Thursday, 13 October 2016

The Australian Speedo - August 2016



Since shortly after I got to Australia, I’ve been pretty casually coaching volleyball with the Melbourne University Renegades. And by casual, I mean I make one out of two trainings a week, rarely go to games (which are every Saturday for six months), and quite often cancel attending training at the last minute due to work (or because I fell of my bike, etc.). I have been pretty epically (for me) and unashamedly (for me) uncommitted. And I have to say, it’s been great.

On the Saturdays when I’m feeling more committed (often towards end of season when we’re on the run to the playoffs and I’m just back from a few weeks in the US), I generally take public transport over to Nick’s (the real, epically committed, coach) and ride out to the matches with him. This means about 30+ minutes in the car both ways. I know I’m mostly an introvert, and I’m guessing he is, too, so it can be a quiet ride once we’ve sorted match strategy. Over the past few years, our conversation starters outside of volleyball are often things I don’t understand about Australia. Nick is Australian, and a patient source.

On a recent trip, two police cars went zipping past us in the right lane (which is the fast lane, because we’re on the other side of the road). 
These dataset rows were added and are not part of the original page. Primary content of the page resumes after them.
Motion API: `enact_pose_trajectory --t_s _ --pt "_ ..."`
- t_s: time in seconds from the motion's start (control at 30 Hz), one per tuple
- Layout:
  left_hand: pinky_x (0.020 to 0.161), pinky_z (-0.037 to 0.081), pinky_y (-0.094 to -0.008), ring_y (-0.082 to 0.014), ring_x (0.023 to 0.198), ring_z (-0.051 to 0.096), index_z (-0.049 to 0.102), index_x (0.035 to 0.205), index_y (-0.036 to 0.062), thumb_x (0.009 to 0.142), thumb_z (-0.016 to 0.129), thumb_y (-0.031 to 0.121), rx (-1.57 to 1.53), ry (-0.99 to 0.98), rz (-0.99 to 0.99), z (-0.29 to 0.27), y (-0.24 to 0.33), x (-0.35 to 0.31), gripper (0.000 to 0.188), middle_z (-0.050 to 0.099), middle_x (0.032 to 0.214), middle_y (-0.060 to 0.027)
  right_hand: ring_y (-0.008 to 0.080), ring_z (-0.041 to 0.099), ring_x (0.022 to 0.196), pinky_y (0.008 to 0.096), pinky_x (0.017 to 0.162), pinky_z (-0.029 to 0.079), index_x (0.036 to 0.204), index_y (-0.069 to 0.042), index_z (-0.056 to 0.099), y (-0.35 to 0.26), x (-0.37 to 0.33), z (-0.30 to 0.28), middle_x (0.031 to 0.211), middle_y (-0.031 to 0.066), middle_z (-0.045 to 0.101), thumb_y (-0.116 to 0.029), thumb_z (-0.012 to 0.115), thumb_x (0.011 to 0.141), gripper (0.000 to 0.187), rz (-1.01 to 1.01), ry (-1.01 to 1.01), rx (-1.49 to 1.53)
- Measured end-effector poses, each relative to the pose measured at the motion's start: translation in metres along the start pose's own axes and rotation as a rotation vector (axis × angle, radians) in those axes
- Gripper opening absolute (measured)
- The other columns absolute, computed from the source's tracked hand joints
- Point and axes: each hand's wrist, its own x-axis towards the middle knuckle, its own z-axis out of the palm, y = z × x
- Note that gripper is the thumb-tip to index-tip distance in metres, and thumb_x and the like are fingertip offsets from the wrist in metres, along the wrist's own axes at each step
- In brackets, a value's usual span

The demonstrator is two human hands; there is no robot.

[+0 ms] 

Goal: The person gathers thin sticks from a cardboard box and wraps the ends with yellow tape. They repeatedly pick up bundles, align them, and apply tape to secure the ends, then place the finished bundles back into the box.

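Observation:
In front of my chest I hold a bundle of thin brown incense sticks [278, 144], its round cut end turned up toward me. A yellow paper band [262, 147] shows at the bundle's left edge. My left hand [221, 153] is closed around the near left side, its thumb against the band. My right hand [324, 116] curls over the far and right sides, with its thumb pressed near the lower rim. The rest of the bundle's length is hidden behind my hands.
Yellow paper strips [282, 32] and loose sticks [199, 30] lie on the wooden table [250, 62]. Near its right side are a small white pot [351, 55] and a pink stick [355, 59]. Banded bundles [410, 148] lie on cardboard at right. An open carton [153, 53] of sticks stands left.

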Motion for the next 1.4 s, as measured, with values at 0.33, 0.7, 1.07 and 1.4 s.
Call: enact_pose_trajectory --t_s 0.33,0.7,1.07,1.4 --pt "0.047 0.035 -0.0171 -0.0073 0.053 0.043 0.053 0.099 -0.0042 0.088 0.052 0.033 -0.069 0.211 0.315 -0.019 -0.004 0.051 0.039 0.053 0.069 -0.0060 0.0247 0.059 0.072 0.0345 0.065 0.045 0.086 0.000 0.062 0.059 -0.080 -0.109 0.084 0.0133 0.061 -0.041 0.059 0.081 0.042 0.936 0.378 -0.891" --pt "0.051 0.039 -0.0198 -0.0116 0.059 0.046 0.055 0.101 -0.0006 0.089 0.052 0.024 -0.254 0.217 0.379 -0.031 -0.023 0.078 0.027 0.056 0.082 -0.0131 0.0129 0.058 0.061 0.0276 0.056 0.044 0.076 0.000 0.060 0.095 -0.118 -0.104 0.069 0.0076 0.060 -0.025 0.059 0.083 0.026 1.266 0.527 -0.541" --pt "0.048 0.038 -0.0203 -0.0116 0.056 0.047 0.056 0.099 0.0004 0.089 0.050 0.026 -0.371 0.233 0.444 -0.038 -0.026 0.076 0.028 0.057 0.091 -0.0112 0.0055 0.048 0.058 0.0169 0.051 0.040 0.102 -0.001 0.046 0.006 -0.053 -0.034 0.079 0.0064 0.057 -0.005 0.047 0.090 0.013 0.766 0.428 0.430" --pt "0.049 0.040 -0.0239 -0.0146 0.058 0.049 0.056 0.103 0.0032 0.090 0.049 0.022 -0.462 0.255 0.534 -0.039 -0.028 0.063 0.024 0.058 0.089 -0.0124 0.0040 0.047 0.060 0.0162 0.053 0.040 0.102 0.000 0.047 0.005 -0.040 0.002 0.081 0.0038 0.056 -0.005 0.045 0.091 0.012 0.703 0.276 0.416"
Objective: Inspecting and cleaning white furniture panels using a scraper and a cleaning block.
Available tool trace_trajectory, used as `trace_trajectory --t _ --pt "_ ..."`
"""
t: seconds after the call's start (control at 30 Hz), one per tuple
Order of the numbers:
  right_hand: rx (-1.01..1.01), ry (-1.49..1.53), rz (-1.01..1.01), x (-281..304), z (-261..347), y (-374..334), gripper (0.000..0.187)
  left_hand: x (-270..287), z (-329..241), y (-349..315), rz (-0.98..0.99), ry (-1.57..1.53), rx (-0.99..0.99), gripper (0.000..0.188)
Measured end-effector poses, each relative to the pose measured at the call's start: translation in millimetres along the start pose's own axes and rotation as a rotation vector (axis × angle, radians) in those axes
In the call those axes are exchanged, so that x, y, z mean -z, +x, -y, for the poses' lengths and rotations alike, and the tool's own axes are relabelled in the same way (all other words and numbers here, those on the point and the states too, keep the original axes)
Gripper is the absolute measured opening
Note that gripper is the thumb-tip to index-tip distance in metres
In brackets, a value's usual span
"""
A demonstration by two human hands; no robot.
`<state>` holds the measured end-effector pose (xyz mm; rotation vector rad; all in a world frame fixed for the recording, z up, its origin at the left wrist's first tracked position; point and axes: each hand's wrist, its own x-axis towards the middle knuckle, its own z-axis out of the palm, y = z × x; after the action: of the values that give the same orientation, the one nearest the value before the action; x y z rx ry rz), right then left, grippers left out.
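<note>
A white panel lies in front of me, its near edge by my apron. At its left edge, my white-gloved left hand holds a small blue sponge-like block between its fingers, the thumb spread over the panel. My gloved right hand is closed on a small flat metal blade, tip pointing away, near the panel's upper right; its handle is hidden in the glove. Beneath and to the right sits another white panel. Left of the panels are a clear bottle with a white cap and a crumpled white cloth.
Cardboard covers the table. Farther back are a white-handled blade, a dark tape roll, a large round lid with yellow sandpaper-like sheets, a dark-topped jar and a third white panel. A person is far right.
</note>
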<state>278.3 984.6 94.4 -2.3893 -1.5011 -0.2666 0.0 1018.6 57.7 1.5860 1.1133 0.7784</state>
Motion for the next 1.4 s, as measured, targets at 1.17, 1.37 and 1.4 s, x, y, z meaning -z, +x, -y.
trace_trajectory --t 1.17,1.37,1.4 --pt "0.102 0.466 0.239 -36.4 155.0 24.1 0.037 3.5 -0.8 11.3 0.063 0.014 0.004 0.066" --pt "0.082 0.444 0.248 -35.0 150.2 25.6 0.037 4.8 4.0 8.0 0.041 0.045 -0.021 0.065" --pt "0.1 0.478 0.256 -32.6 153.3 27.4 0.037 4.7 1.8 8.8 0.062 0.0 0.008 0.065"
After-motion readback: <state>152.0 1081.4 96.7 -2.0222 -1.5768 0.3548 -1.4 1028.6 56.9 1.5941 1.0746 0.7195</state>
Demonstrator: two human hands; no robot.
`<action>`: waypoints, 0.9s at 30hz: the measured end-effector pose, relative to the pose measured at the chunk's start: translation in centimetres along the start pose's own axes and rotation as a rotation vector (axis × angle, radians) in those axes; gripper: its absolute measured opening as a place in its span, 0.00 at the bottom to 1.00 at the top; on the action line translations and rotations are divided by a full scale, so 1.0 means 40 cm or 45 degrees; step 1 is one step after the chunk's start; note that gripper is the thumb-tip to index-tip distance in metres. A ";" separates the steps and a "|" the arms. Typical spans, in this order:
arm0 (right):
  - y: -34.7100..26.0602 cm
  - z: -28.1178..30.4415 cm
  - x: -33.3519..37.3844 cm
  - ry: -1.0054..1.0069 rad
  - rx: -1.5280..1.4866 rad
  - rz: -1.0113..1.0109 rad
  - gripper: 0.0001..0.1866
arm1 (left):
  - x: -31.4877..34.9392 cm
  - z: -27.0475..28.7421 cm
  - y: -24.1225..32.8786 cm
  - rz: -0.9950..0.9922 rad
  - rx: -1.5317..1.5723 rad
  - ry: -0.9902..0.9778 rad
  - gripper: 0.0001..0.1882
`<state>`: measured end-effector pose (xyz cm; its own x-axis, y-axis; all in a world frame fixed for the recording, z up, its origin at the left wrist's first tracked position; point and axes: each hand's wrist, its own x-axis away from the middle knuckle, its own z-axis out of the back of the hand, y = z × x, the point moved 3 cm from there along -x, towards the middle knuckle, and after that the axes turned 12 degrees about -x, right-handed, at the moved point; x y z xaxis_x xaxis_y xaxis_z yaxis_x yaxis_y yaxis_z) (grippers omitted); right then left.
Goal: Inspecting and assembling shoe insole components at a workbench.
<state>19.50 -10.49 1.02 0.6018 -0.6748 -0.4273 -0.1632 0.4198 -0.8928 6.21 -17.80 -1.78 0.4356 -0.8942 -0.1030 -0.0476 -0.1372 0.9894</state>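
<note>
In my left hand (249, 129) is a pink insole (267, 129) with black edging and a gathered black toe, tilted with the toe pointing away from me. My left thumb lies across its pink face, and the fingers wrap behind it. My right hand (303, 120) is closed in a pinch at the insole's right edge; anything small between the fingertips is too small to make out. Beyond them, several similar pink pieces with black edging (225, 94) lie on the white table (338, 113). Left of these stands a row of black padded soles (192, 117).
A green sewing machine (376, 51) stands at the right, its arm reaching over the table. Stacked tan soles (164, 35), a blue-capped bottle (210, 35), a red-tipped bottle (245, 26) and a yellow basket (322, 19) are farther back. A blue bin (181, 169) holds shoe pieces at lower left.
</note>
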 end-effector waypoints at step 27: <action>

Nick said “Wow, good thing I wasn’t speeding.” 

I said, “But the limit is 100 and your speedometer says 103.” (I know from previous conversations this is enough to garner a ticket.) 

“Yeah, but my speedo is off.”

Aaaaaaand I was laughing. “I am never going to be able to un-see that image in my head.” 

And then he reminded me we’d had almost the same conversation the previous week (including my reaction; as I said, he's a patient source). “Speedos are speedometers, Amy.” 

“Right, right,” I gasped. “Tell me again what you call the tiny bathing suits?”


And there’s another image I’ll never get out of my head.